Al romperse el paseíllo se guardó un minuto de silencio en memoria del matador vasco Iván Fandiño.

Marín estuvo muy decidido en sus dos actuaciones y, aunque sus faenas no fueron redondeadas pues tuvieron altos y bajos, consiguió tener algunos momentos brillantes, obtenidos a base de torear con valor y entrega. Al deshacerse de su primero, un bravo y noble novillo, de media estocada tendida de la que animal dobló, sus paisanos apreciaron su esfuerzo pidiendo la oreja, la que el presidente concedió. De salida había recibido al novillo con dos faroles de rodillas más un par de lances y una revolera. También de rodillas inició la faena de muleta dando unos pases por alto, un par de derechazos y un airoso remate. El cuarto fue bravo en los dos primeros tercios, pero en la muleta se apagó pronto, y la faena tuvo que ser completada a base de pases sueltos. No obstante, Marín estuvo muy decidido, como mostró al iniciar la faena con unos pases cambiados por la espalda y al cerrar su labor con unas bernardinas sin usar la ayuda. En cambio emborronó lo bien hecho al matar de un pinchazo hondo, estocada contraria más una decena de golpes de descabellos. Hubo silencio tras oír dos avisos. En este festejo el navarro se despedía como novillero, ya que se doctorará el 29 de este mismo mes en Tudela.

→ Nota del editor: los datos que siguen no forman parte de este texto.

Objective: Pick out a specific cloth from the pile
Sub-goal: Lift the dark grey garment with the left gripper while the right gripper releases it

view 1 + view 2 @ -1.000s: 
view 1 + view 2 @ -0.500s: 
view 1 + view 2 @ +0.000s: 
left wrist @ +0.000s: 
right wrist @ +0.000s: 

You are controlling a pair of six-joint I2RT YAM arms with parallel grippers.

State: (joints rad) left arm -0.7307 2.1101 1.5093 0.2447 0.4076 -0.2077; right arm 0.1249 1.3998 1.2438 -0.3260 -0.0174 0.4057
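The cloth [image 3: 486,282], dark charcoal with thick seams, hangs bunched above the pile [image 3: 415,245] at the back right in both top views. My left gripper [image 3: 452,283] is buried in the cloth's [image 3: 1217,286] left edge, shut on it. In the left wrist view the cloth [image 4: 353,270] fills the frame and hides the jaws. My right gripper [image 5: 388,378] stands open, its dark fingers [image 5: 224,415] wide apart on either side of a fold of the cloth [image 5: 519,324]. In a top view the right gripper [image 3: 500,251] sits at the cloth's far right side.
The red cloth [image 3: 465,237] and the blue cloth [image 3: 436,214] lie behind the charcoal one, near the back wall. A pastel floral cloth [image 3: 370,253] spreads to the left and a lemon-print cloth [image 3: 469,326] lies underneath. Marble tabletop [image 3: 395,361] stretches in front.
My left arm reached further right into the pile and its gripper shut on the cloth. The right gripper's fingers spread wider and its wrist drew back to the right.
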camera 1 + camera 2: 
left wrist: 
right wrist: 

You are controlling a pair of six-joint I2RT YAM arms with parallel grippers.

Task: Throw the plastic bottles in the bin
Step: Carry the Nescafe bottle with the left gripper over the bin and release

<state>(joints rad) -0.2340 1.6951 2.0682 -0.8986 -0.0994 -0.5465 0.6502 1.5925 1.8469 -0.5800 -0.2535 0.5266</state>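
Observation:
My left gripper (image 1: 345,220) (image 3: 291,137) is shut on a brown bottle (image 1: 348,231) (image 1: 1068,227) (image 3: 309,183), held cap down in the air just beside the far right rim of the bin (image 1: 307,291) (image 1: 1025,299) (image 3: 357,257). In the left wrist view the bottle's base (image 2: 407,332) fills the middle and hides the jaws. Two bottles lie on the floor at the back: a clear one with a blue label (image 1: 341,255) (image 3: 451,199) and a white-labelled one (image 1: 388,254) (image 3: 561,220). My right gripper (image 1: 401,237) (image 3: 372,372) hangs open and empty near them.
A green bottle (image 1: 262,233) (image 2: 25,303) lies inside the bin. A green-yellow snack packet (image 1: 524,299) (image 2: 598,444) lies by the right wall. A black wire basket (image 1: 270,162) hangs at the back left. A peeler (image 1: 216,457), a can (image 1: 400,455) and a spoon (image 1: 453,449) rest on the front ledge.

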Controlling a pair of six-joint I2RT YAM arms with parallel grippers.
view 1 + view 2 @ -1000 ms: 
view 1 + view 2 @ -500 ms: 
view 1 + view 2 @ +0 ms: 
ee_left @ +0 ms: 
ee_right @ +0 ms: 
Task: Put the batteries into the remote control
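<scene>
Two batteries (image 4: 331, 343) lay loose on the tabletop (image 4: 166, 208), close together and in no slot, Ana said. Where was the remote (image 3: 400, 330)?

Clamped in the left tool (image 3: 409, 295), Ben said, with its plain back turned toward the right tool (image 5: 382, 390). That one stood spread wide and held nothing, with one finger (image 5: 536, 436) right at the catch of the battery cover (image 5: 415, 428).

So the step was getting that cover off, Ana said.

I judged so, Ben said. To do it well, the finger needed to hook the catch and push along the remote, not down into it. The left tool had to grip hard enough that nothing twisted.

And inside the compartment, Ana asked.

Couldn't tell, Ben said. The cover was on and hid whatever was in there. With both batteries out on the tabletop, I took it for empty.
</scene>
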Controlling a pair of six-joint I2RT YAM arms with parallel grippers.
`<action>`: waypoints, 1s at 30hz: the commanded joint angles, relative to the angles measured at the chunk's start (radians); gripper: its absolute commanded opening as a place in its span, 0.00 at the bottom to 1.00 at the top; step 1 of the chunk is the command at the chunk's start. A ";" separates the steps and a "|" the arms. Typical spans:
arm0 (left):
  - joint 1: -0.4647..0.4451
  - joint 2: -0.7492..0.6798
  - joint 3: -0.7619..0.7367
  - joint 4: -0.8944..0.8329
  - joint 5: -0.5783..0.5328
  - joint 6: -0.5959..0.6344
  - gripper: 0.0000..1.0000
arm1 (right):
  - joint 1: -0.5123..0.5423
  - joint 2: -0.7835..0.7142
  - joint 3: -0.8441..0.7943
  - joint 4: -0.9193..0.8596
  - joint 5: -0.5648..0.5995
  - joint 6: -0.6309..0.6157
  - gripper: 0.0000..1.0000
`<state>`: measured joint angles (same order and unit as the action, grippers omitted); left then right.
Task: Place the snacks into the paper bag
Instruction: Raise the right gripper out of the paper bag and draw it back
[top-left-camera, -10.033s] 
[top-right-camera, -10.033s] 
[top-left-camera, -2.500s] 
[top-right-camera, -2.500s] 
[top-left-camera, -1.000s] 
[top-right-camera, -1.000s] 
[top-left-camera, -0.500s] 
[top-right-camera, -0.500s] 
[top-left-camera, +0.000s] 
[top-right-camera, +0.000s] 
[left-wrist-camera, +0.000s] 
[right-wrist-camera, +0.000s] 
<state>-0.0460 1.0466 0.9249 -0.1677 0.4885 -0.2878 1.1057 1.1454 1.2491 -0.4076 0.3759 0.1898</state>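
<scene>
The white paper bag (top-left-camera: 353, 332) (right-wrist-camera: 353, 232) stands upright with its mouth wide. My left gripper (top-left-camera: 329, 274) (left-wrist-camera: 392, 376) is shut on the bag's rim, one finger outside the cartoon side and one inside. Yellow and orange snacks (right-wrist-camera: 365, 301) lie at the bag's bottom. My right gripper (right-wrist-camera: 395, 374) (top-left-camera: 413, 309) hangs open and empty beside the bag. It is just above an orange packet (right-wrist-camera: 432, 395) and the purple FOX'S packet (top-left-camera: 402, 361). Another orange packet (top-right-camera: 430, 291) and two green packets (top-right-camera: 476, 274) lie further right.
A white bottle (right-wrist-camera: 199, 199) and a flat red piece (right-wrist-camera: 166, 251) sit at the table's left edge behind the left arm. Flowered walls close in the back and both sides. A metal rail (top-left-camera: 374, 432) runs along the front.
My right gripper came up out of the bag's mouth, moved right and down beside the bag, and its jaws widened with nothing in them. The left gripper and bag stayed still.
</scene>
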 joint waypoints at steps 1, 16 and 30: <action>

Colombo no tuvo suerte con el novillo de su presentación, pues el noble pero escaso de fuerza animal tras permitirle que se luciera con el capote y que le completara un buen tercio de banderillas y comenzar la faena toreando con temple y maestría, inesperadamente se acostó en la arena y no hubo manera de levantarlo, obligando al presidente a ordenar que fuera apuntillado en el ruedo. El público guardó un silencio respetuoso. En cambio, no cesó de aplaudir al joven venezolano desde que este recibió al encastado quinto con unos templados lances, rematados con un inspirado recorte, hasta que envió al utrero al otro mundo con un estoconazo en lo alto. Con el capote, tras dar los lances mencionados, hizo un ajustado quite de frente por detrás y Toñete también quitó por gaoneras. Luego banderilleó magníficamente, y con la muleta la faena fue redonda, toreando con una clase, firmeza, gusto, hondura, majestad y maestría, más propia de una figura consagrada que de un joven de veinte años que comienza su tercer año de novillero con caballos y ha toreado relativamente poco. Paseó dos meritorias orejas y abrió la Puerta Grande.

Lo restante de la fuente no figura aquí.